Instead, the proof obligations are generated recursively by a function
\texttt{shape-spec-oblig-term}. On any shape specifier that contains
no \texttt{g-call} components, it simply generates a
\texttt{shape-spec-obj-in-range} call. On a \texttt{g-call} shape
specifier, it uses the provided inverse function to generate a set of
obligations that imply the proper coverage. When a shape specifier
\texttt{(g-call $\var{fn}$ $\var{args}$ $\var{inv}$)} is supposed to
cover some value $\var{obj}$, the inverse function applied to
$\var{obj}$ should produce an argument list on which $\var{fn}$ then
produces $\var{obj}$. (The inverse function should produce a list of
length equal to the arity of \texttt{fn}.) Furthermore, $\var{args}$
should be shape specifiers that cover the argument list produced by
the inverse function.
\begin{enumerate}
\item The function applied to the argument list produced by the
inverse function on the target object equals the target object:
\begin{lstlisting}
(equal (let ((inv-args (<$\var{inv}$> obj)))

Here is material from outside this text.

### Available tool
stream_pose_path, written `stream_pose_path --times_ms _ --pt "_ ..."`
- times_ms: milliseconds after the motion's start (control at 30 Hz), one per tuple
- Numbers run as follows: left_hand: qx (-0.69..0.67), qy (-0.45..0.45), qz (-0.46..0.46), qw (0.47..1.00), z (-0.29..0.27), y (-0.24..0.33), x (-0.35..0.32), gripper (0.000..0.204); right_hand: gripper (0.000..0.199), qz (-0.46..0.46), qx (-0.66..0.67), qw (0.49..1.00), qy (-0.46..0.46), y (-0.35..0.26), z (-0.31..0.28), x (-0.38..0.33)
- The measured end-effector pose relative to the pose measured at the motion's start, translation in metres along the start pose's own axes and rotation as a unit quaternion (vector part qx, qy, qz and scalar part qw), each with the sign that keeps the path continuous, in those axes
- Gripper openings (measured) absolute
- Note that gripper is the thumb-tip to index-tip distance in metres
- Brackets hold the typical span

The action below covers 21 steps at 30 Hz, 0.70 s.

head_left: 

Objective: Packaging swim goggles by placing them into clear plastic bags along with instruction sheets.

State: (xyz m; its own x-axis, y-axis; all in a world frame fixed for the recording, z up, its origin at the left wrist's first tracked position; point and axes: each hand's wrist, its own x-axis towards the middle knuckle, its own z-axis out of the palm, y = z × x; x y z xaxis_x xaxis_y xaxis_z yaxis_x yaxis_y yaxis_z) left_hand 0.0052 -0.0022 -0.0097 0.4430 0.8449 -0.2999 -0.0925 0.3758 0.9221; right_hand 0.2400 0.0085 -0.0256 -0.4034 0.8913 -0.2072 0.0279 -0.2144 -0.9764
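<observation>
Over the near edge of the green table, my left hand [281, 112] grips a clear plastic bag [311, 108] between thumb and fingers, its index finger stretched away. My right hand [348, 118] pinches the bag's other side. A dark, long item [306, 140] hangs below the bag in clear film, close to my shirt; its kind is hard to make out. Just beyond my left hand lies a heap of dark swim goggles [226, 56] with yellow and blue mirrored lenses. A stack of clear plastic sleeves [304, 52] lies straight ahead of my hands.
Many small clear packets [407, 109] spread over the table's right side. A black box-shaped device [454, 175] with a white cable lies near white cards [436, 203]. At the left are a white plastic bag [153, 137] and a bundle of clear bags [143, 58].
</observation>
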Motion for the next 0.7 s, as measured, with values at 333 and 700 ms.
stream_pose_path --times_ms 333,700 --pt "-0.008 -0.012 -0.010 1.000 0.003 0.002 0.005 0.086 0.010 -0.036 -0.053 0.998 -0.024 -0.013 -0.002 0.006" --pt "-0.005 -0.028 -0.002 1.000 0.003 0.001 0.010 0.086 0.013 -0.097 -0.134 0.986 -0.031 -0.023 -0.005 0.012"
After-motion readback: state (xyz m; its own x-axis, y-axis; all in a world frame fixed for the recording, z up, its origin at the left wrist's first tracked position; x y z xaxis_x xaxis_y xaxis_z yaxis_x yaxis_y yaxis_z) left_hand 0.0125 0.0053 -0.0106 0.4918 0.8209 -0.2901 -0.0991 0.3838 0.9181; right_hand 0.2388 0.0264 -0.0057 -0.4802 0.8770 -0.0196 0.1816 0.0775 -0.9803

(<$\var{fn}$> (nth 0 inv-args) <$\ldots$> (nth <$n$> inv-args)))
obj)
\end{lstlisting}
\item The shape specifiers of the argument list recursively cover the
values produced by the inverse function when applied to the target
object: the obligations showing this are generated by recursively calling \texttt{shape-spec-obj-in-range}.
\end{enumerate}
Together these imply that the target object is covered by the call.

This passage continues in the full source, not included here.